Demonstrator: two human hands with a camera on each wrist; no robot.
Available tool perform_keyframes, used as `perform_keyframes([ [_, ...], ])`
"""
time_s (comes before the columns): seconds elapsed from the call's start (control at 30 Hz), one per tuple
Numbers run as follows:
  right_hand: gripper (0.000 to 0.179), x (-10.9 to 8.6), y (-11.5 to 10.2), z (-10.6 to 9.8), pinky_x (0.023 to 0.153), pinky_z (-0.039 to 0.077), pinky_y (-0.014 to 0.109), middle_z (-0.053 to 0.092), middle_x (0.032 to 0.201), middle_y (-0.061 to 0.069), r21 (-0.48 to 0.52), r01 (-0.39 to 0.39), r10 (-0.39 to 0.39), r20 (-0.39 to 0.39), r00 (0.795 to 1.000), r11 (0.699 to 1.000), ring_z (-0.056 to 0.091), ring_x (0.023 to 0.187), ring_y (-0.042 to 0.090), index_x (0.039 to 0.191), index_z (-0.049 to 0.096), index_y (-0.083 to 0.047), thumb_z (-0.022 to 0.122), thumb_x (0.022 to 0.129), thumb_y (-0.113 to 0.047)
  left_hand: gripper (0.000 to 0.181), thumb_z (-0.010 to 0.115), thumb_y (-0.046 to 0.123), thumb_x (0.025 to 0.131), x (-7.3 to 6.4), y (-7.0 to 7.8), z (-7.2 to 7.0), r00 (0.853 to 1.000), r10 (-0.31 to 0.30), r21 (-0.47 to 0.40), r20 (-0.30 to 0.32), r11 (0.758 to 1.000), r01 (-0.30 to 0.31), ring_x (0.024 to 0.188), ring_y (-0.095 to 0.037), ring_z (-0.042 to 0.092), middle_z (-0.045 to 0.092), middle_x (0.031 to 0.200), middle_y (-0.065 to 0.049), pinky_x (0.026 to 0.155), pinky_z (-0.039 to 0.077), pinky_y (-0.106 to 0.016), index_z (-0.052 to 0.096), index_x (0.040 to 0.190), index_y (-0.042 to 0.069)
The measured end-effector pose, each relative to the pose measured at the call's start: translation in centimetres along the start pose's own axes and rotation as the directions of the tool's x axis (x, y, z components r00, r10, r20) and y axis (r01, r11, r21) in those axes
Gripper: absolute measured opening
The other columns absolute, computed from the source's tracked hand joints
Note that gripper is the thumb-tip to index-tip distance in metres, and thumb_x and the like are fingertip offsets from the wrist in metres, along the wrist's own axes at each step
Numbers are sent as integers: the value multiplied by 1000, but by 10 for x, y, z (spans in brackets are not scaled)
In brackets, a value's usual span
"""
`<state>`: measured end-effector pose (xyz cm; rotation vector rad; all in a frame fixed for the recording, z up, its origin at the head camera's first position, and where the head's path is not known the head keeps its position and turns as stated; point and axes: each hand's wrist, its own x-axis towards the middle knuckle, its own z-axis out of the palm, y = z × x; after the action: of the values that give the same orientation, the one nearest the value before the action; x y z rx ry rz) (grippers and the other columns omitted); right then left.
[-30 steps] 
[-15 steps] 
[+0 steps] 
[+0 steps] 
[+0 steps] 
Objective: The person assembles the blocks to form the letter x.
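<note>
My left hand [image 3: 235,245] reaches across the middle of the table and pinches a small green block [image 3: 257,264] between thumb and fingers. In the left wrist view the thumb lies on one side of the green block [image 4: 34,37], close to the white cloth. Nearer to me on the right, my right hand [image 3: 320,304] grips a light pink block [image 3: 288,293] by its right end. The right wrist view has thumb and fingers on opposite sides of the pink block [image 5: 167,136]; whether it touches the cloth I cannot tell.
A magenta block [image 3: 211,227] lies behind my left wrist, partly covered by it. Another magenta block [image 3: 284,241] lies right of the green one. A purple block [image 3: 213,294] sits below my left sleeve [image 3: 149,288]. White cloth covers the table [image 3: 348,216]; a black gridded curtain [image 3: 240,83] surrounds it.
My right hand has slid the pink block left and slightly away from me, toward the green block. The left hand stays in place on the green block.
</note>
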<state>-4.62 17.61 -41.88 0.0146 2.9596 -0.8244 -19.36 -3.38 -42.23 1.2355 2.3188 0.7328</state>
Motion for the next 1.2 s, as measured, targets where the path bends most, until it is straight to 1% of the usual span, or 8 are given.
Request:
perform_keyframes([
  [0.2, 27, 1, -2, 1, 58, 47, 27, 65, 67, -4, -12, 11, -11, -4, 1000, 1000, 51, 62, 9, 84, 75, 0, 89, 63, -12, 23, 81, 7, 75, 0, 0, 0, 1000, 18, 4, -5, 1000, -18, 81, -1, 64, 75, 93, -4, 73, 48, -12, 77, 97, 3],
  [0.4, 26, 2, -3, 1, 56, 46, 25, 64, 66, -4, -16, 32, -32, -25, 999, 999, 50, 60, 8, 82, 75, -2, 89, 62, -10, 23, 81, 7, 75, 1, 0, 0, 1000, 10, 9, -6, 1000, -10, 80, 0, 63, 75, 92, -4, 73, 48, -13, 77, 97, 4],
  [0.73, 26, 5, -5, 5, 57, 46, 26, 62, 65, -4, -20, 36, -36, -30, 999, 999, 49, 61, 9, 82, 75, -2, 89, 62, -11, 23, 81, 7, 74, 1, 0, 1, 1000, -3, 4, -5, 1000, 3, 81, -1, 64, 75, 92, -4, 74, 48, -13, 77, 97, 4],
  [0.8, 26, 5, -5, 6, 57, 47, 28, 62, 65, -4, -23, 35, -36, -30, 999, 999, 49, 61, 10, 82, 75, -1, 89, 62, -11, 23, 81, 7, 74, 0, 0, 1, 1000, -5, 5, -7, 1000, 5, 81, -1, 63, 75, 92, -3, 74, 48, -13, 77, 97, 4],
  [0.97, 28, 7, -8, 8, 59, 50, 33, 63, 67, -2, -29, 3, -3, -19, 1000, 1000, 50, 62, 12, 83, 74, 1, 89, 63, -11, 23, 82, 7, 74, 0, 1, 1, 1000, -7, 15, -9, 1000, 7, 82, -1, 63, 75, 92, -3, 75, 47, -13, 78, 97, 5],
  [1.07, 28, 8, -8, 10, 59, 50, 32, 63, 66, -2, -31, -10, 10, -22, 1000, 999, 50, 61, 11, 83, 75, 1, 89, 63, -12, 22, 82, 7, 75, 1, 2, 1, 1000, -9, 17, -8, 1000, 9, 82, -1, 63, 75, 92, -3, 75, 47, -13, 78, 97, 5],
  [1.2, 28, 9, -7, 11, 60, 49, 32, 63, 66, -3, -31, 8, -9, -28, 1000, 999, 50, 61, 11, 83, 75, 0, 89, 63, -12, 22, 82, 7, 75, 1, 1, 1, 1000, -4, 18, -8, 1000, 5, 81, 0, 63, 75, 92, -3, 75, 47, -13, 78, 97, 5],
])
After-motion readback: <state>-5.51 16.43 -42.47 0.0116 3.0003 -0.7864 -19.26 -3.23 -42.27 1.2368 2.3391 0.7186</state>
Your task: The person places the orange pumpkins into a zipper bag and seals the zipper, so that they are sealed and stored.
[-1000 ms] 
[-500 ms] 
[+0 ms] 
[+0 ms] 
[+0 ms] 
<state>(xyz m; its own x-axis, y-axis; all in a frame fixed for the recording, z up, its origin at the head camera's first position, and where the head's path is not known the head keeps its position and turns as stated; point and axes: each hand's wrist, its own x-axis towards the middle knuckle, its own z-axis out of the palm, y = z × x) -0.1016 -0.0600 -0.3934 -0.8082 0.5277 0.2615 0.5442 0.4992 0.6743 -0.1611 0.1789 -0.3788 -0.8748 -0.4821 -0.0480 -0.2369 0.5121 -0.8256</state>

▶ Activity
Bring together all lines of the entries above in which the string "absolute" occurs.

▶ Result of this task
Gripper: absolute measured opening
The other columns absolute, computed from the source's tracked hand joints

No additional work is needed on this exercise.